- Task: From the first line to the last, print the data exactly as it appears.

=== Supplied information ===

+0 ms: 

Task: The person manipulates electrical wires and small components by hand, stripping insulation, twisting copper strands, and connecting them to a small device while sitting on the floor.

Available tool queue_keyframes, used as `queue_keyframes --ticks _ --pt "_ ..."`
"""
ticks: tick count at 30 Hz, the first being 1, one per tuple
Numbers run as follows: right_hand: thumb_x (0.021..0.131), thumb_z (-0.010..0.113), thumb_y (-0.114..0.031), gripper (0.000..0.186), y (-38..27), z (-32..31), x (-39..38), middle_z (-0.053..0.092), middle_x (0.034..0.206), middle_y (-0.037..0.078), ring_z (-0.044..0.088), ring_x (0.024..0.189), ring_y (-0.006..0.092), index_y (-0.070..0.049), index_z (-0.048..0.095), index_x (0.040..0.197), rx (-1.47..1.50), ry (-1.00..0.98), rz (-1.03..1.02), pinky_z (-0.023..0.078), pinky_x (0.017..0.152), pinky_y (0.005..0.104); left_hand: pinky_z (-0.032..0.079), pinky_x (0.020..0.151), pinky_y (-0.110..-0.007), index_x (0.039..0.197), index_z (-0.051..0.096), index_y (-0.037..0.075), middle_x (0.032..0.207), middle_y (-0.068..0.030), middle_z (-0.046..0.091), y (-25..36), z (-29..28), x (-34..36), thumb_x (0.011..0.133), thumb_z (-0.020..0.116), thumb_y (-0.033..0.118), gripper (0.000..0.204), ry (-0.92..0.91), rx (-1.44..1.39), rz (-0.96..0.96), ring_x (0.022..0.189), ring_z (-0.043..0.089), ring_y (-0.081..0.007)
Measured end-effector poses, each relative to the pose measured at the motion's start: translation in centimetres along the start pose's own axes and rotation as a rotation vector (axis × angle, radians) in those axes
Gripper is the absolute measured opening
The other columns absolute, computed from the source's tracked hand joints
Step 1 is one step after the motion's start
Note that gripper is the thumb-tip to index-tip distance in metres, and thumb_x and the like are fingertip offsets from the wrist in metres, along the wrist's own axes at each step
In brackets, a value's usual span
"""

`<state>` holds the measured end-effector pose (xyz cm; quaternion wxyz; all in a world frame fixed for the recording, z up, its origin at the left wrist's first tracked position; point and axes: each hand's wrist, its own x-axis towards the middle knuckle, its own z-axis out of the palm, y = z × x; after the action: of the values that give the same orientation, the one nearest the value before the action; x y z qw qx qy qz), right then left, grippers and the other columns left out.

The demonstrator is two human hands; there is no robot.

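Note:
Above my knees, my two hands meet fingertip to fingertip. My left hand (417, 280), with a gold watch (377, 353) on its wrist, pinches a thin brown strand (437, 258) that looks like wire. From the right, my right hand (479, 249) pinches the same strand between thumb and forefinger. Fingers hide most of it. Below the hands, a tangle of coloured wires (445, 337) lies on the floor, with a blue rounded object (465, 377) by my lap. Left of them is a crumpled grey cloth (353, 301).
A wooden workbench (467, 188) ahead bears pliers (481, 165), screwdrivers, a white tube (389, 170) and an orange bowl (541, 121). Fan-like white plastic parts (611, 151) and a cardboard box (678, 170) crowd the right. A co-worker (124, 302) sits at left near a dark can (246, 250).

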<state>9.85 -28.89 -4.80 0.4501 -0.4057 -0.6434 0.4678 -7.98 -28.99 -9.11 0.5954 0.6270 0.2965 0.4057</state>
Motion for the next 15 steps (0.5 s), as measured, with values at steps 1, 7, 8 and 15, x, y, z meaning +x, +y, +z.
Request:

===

- Answer space:
+0 ms: 

Task: The person manipulates electrical wires and small components by hand, stripping insulation, twisting copper strands, and connecting them to a small device while sitting on the floor.

Available tool queue_keyframes, used as `queue_keyframes --ticks _ --pt "_ ..."`
"""
ticks: tick count at 30 Hz, the first being 1, one per tuple
Numbers run as follows: right_hand: thumb_x (0.021..0.131), thumb_z (-0.010..0.113), thumb_y (-0.114..0.031), gripper (0.000..0.186), y (-38..27), z (-32..31), x (-39..38), middle_z (-0.053..0.092), middle_x (0.034..0.206), middle_y (-0.037..0.078), ring_z (-0.044..0.088), ring_x (0.024..0.189), ring_y (-0.006..0.092), index_y (-0.070..0.049), index_z (-0.048..0.095), index_x (0.040..0.197), rx (-1.47..1.50), ry (-1.00..0.98), rz (-1.03..1.02), pinky_z (-0.023..0.078), pinky_x (0.017..0.152), pinky_y (0.005..0.104); left_hand: pinky_z (-0.032..0.079), pinky_x (0.020..0.151), pinky_y (-0.110..-0.007), index_x (0.039..0.197), index_z (-0.051..0.096), index_y (-0.037..0.075), middle_x (0.032..0.207), middle_y (-0.068..0.030), middle_z (-0.046..0.091), y (-25..36), z (-29..28), x (-34..36), thumb_x (0.011..0.133), thumb_z (-0.020..0.116), thumb_y (-0.033..0.118), gripper (0.000..0.204), ry (-0.92..0.91), rx (-1.44..1.39), rz (-0.96..0.96), ring_x (0.022..0.189), ring_z (-0.043..0.089), ring_y (-0.081..0.007)
Measured end-effector poses, each relative to the pose measured at the motion's start: translation in centimetres along the start pose's own axes and rotation as a rotation vector (axis × angle, radians) in those axes
Gripper is the absolute measured opening
The other columns absolute, computed from the source's tracked hand joints
Step 1 is one step after the motion's start
Note that gripper is the thumb-tip to index-tip distance in metres, and thumb_x and the like are fingertip offsets from the wrist in metres, along the wrist's own axes at each step
In brackets, a value's usual span
"""

`<state>` holds the measured end-effector pose (xyz cm; quaternion wxyz; all in a world frame fixed for the recording, z up, its origin at the left wrist's first tracked position; point and axes: each hand's wrist, its own x-axis towards the middle knuckle, its own z-axis out of the palm, y = z × x; after the action: of the values that give the same orientation, the one nearest the value before the action; x y z qw qx qy qz), right then left, grippers and the other columns left out.

The demonstrator is two human hands; there is no robot.

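Note:
Above my knees, my two hands meet fingertip to fingertip. My left hand (417, 280), with a gold watch (377, 353) on its wrist, pinches a thin brown strand (437, 258) that looks like wire. From the right, my right hand (479, 249) pinches the same strand between thumb and forefinger. Fingers hide most of it. Below the hands, a tangle of coloured wires (445, 337) lies on the floor, with a blue rounded object (465, 377) by my lap. Left of them is a crumpled grey cloth (353, 301).
A wooden workbench (467, 188) ahead bears pliers (481, 165), screwdrivers, a white tube (389, 170) and an orange bowl (541, 121). Fan-like white plastic parts (611, 151) and a cardboard box (678, 170) crowd the right. A co-worker (124, 302) sits at left near a dark can (246, 250).
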
<state>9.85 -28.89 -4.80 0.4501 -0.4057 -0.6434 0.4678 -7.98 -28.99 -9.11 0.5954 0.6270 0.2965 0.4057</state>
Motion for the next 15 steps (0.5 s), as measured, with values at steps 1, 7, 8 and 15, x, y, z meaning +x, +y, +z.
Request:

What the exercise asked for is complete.